▸ Exercise description: Exclude all pictures from your copy of the data below, which should otherwise match exactly.
===
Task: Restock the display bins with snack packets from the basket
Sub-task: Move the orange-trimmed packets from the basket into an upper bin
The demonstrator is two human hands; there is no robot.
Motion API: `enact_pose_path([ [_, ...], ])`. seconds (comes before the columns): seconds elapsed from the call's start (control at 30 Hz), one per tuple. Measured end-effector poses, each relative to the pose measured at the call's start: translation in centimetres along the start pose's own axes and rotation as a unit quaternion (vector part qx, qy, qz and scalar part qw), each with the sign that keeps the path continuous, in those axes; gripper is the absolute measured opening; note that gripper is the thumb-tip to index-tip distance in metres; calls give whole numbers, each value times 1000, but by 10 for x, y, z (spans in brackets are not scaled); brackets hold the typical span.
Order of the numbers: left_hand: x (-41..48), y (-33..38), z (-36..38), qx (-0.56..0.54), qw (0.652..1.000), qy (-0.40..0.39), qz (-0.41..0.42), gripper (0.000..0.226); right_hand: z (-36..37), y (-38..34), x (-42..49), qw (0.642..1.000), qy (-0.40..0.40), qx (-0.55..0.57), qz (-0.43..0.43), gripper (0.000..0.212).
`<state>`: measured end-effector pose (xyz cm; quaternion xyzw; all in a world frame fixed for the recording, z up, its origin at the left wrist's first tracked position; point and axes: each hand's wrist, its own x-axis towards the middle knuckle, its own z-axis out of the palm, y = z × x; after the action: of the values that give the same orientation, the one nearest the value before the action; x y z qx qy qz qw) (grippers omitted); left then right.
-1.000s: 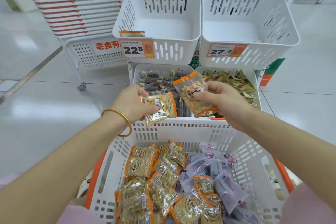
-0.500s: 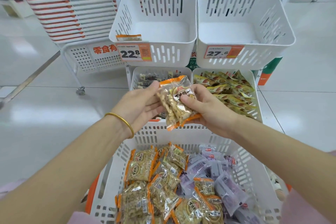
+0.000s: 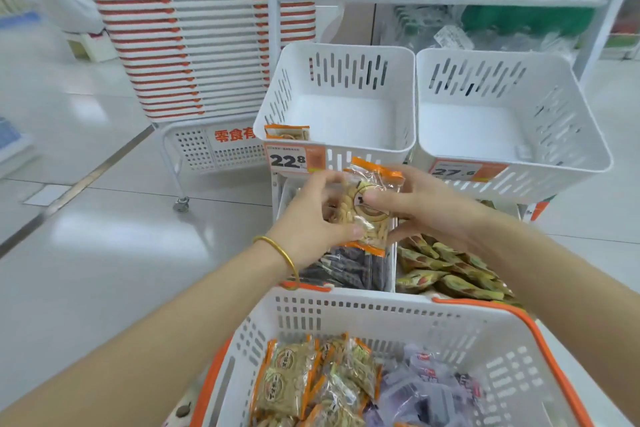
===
▸ Reply to the task:
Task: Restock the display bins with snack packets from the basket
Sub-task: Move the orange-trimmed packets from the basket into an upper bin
The demonstrator is two human hands; there is no robot.
Motion API: `enact_pose_path([ [_, ...], ])`. seconds (comes before the columns): seconds elapsed from the call's start (control at 30 Hz), one per tuple. Measured end-effector poses, each relative to the pose measured at the call's start: translation in centimetres along the start pose's own axes and rotation as a unit quaternion (vector part qx, qy, qz and scalar part qw), each with the sign that keeps the path continuous, in those axes; gripper is the absolute measured opening; note that gripper is the thumb-tip to index-tip distance in metres; calls give whole numbers, each value times 1000, but by 10 for x, y, z (spans in brackets are not scaled); brackets hold the typical span.
Order of the numbers: left_hand: x (-41..48), y (-33..38), z (-36..38), qx (-0.56..0.54), qw (0.652..1.000), qy (-0.40..0.39), qz (-0.41..0.42), gripper (0.000..0.226); right_hand: z (-36..37), y (-38..34), x (-42..49), qw (0.642..1.000), qy (-0.40..0.40), qx (-0.55..0.57), qz (-0.43..0.43), gripper (0.000..0.212).
`<state>`: measured end-effector pose (xyz cm; quaternion xyzw; all in a world frame fixed for the recording, z up, its origin at the left wrist's first tracked position; point and axes: each hand's wrist, its own x-axis towards the middle knuckle, its own z-axis out of the palm, y = z × x; after the action: of the values that give the same orientation, the one nearest the value before the action; x y z qx qy qz qw) (grippers omitted); left then right.
-1.000s: 
-0.500s: 
+0.000s: 

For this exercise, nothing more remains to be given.